TASK OBJECTIVE: Beginning at the line that contains "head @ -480", reproduce the entries below exactly, ending with the line that contains "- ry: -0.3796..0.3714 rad". Omit each picture.
(PROVIDED INFORMATION)
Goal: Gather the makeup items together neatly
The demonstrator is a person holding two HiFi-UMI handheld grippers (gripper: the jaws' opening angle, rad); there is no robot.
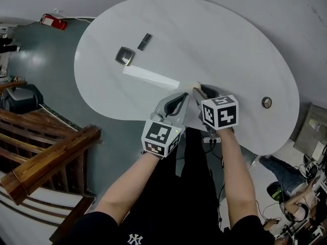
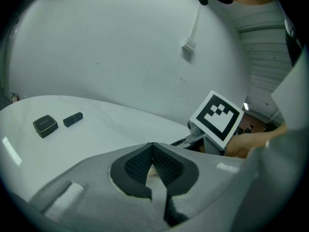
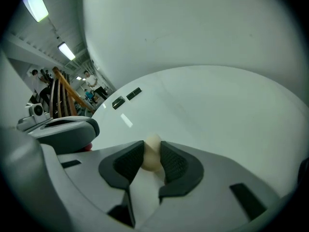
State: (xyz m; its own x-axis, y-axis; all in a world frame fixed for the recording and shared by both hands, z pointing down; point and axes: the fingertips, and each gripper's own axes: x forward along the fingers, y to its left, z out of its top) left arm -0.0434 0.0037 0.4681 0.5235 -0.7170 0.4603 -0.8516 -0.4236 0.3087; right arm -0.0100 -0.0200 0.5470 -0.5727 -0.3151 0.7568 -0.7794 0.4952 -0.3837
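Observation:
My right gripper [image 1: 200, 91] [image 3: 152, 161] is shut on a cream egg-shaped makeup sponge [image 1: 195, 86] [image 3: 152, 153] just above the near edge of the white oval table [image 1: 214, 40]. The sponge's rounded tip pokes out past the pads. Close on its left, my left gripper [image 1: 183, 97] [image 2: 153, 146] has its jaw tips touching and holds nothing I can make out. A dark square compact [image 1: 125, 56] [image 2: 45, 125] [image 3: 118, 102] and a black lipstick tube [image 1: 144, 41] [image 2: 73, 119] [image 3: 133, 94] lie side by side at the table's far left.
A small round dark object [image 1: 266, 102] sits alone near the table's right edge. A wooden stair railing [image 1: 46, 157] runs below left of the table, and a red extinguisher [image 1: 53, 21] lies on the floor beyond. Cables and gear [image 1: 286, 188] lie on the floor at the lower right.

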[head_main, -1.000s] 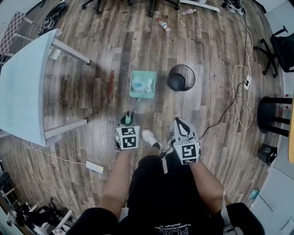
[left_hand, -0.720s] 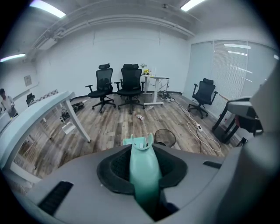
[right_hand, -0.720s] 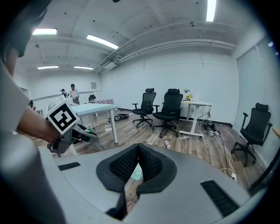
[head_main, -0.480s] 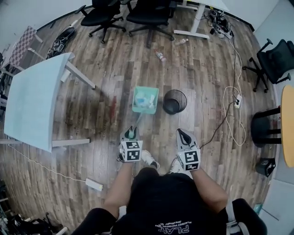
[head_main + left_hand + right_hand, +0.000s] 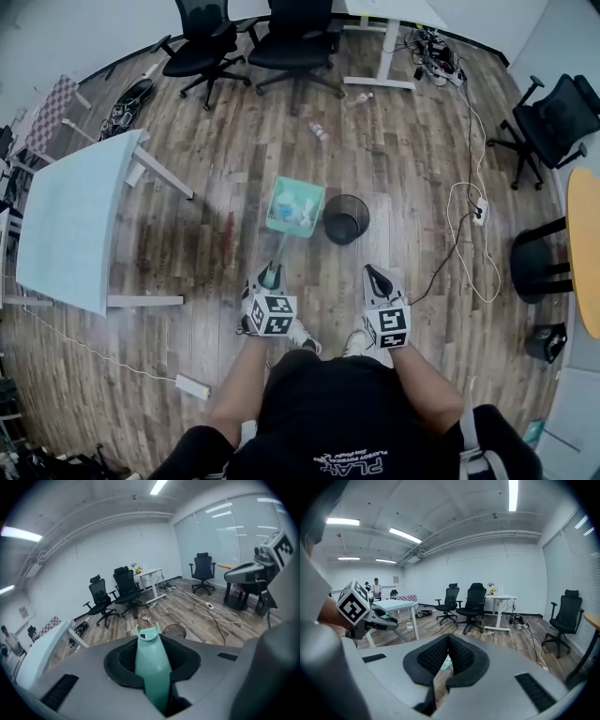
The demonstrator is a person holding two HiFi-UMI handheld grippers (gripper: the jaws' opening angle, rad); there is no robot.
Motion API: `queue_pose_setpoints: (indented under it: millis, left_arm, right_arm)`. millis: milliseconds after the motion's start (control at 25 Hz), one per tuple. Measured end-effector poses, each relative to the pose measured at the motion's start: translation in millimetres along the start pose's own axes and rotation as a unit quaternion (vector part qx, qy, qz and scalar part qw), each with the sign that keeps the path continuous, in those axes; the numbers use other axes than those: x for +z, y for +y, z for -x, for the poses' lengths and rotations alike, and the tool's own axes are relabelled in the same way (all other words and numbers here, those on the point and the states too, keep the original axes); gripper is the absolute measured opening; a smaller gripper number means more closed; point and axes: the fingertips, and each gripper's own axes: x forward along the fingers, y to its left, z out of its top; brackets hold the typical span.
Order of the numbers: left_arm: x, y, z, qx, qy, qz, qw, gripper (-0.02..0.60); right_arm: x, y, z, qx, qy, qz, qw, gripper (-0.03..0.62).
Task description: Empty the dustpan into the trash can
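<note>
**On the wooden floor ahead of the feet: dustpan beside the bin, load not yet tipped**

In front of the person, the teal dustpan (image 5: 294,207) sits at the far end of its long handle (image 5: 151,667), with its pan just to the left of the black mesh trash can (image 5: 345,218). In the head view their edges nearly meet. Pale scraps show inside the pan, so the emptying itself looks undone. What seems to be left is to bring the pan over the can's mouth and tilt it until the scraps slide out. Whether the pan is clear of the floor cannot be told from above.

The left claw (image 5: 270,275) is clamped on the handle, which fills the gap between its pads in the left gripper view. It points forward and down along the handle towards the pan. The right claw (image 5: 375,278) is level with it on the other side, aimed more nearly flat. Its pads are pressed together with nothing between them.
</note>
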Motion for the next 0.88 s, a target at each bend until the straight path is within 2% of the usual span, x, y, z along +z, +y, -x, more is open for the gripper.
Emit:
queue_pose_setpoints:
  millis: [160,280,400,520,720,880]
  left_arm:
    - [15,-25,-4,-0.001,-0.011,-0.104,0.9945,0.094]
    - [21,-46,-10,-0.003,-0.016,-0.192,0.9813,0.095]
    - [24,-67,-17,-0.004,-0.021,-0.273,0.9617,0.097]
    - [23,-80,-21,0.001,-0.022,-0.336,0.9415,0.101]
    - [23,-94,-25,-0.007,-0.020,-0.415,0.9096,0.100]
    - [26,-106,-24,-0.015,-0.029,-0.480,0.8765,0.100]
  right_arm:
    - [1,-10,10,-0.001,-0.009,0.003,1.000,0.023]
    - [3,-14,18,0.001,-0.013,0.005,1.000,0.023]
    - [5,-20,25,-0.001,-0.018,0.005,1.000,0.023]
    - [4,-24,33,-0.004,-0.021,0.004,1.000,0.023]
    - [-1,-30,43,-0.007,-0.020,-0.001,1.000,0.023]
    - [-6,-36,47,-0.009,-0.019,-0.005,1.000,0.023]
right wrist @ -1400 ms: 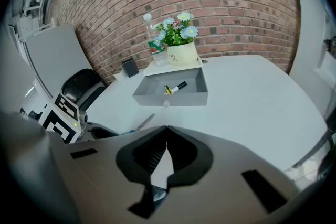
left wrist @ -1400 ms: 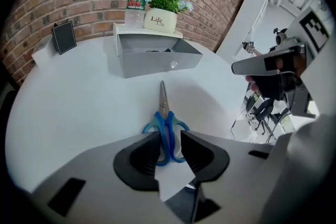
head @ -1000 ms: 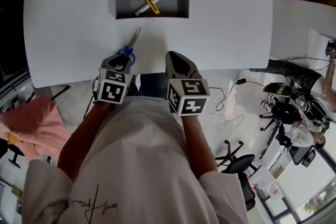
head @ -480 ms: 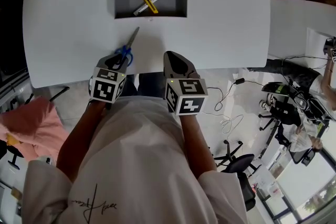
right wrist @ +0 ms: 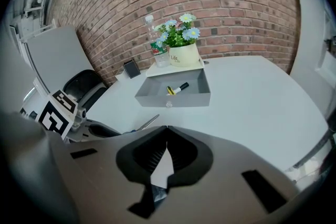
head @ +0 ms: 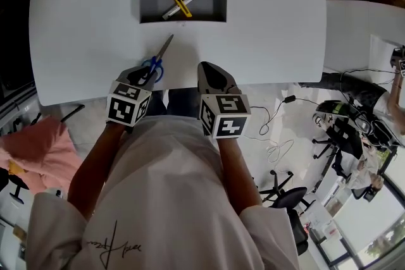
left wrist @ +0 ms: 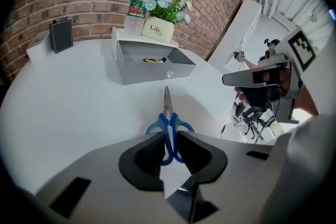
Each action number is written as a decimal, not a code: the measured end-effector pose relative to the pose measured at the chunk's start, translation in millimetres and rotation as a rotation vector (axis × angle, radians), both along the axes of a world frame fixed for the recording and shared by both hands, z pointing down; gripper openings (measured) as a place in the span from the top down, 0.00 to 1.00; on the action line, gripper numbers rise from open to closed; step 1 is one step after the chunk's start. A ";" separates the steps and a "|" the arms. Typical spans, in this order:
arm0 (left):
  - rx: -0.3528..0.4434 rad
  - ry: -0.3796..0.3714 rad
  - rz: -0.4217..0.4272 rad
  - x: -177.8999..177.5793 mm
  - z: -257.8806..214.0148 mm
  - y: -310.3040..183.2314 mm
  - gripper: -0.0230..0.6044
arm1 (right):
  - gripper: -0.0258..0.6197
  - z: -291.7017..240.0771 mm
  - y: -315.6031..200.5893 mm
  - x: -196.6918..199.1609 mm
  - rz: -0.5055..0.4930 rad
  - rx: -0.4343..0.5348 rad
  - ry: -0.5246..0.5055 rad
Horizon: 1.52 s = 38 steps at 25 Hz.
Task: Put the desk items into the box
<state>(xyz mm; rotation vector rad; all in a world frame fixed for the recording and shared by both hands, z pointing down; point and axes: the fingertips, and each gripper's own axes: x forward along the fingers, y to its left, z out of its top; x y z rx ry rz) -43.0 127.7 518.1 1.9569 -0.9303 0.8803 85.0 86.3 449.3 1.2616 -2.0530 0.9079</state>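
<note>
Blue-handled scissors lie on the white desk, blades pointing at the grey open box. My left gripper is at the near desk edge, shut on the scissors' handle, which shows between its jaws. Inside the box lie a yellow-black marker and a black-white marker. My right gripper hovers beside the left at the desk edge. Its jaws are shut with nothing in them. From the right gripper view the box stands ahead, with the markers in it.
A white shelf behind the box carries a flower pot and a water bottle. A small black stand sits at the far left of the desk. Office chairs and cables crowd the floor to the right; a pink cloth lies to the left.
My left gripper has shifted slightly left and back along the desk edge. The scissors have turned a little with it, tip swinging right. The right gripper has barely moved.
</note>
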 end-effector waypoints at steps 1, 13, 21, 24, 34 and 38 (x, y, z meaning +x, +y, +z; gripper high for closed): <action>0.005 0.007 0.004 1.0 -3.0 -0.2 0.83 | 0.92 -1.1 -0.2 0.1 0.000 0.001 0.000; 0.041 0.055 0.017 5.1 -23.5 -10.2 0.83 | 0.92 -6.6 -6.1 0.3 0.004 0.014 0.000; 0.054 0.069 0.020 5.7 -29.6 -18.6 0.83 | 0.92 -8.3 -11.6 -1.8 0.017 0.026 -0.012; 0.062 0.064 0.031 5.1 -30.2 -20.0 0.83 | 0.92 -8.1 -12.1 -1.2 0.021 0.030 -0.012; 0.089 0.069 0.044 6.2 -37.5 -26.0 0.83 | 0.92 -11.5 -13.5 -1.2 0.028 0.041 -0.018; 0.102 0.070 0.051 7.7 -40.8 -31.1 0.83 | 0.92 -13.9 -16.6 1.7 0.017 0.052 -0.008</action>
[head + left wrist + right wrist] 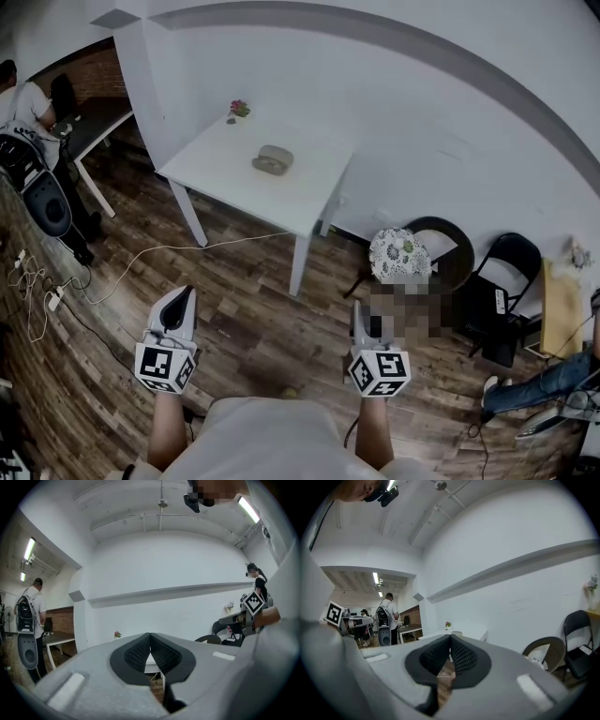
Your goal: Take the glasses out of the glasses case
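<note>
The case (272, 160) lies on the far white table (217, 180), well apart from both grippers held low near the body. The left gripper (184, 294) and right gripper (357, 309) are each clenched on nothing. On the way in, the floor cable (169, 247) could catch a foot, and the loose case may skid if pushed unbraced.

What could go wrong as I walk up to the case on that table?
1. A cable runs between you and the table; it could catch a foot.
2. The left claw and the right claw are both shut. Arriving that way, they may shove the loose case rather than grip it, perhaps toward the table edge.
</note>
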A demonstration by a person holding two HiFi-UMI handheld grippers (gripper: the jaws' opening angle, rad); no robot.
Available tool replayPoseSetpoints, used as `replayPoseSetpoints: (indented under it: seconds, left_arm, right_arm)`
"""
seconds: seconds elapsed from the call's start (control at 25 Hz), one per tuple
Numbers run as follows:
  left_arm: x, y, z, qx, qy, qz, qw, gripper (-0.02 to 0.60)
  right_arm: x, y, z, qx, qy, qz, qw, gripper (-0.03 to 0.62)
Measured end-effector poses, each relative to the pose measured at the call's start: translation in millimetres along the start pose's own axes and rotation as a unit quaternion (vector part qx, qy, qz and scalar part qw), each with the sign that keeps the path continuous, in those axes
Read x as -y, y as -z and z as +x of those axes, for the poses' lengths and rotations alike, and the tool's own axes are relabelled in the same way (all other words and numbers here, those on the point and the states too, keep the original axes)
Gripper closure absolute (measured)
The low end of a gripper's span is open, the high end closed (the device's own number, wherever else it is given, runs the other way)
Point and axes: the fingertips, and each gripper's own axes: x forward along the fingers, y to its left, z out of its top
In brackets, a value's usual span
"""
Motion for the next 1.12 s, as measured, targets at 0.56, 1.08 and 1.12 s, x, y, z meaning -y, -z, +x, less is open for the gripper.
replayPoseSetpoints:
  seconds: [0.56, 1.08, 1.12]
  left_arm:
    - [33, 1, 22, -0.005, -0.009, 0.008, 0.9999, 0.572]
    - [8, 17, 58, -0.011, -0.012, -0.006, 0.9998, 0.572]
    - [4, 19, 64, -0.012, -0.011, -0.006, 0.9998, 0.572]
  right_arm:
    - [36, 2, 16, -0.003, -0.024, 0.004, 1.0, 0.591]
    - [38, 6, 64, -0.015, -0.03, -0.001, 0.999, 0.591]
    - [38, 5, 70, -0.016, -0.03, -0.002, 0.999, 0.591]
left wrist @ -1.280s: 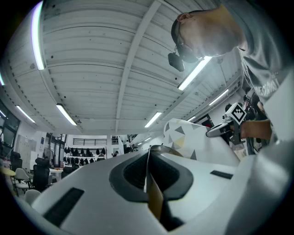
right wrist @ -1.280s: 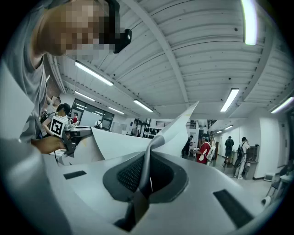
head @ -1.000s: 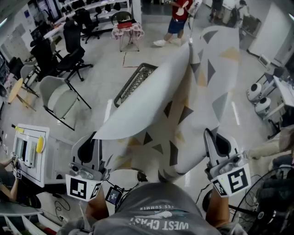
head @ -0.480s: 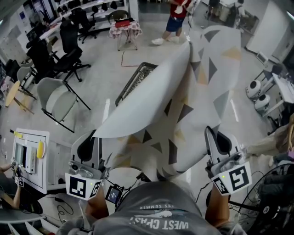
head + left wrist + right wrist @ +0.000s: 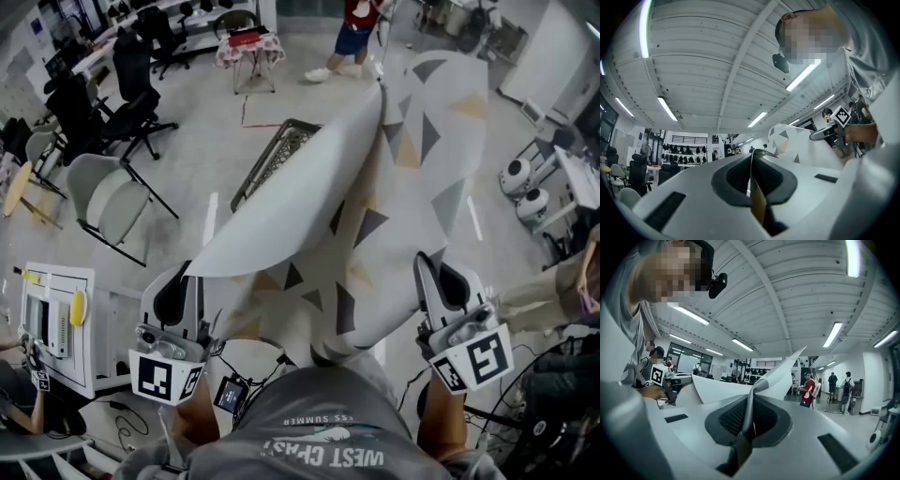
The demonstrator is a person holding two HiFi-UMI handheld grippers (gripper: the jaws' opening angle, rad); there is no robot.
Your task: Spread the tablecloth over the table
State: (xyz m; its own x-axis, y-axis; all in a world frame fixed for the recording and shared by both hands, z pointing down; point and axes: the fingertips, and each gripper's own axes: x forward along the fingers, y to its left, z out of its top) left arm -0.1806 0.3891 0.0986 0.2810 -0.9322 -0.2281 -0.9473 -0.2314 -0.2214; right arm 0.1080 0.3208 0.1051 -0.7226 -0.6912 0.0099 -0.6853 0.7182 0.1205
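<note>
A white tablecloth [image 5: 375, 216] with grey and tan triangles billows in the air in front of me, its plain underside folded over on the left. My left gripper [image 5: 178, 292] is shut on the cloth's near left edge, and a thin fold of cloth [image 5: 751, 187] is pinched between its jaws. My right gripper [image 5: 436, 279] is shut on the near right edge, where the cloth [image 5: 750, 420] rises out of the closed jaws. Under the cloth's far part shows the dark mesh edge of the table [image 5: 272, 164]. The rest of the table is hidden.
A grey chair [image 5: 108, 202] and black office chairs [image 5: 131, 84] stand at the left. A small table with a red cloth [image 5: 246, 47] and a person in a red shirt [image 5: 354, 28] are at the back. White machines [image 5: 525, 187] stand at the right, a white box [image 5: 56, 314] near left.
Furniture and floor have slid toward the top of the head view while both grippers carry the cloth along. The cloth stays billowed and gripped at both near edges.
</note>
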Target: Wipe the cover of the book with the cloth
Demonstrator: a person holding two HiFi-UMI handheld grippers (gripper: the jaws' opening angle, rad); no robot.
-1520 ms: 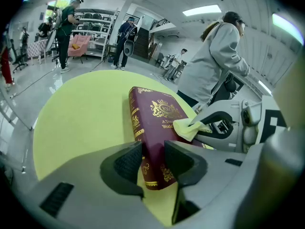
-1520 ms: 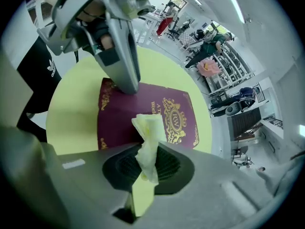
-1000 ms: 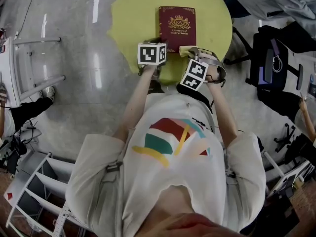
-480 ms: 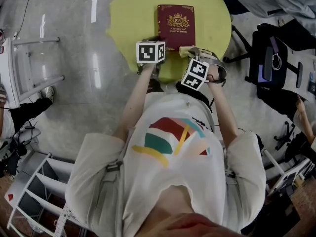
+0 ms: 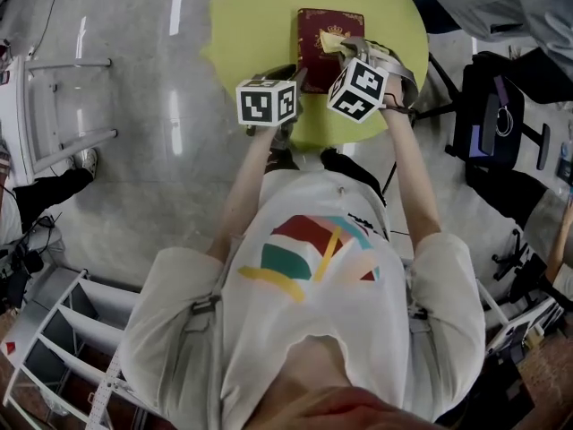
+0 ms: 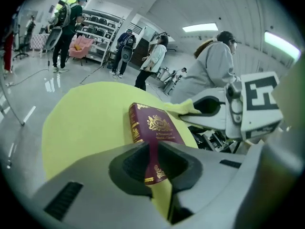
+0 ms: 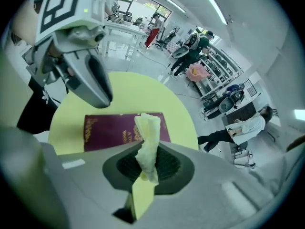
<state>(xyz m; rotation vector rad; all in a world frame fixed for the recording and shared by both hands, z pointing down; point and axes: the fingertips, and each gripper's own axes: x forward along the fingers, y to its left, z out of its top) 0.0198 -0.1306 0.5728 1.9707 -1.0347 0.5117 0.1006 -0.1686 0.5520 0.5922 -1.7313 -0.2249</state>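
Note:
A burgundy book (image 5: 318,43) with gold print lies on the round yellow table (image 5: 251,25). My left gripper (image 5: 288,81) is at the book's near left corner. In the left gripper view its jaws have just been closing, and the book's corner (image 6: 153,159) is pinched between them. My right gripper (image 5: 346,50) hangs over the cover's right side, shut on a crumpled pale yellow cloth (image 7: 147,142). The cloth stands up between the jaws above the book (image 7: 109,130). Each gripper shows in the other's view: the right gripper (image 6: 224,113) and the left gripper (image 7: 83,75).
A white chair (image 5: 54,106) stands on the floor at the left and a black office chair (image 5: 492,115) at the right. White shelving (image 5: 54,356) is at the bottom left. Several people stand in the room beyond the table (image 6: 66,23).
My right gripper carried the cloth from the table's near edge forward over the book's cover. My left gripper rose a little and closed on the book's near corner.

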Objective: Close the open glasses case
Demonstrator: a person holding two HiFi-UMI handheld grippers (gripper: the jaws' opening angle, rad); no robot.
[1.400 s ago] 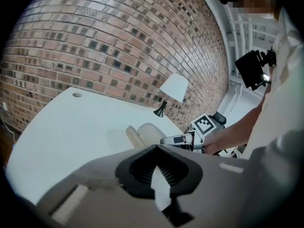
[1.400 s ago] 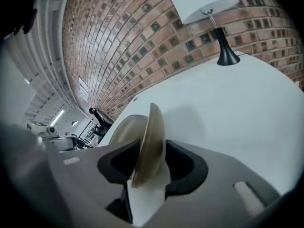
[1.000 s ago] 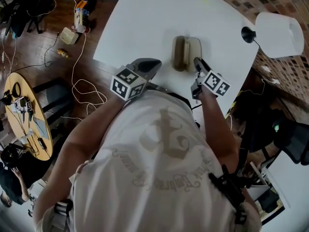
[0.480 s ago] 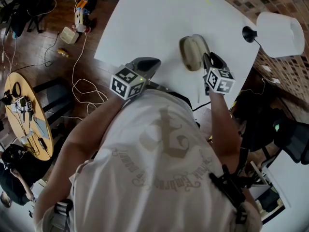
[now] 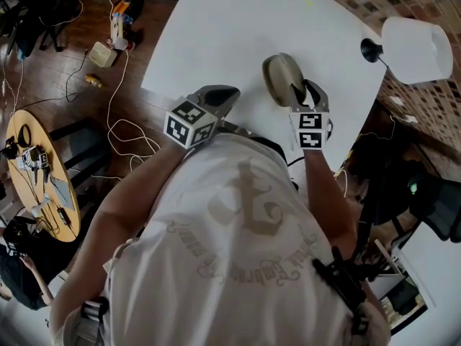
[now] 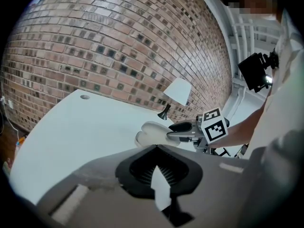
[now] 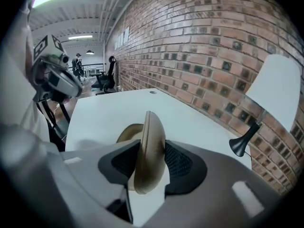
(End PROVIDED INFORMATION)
SOLUTION BELOW:
head @ -480 ms: 
right wrist @ +0 ms: 
head @ +0 ms: 
left wrist @ +0 ms: 
Each action number is written as a decimal, not a code: the measured end-effector pose relative to the pose measured at the chunk's start, translation in millimetres and rotation as a rotation vector (axis × angle, radians), both along the axes of a world frame fixed for the recording and shared by both hands, z pointing down; gripper openings (measured) as a place in the span from the top down, 0.00 to 1.00; on the action line, gripper numbers rise from open to closed; step 1 is one step after the chunk's start. A ";" separates the steps and a "|" the arms. Typical spans, in this order:
arm0 (left):
  - rx: -0.3528..0.4434 rad
  - ry: -0.3796..0.3714 rad

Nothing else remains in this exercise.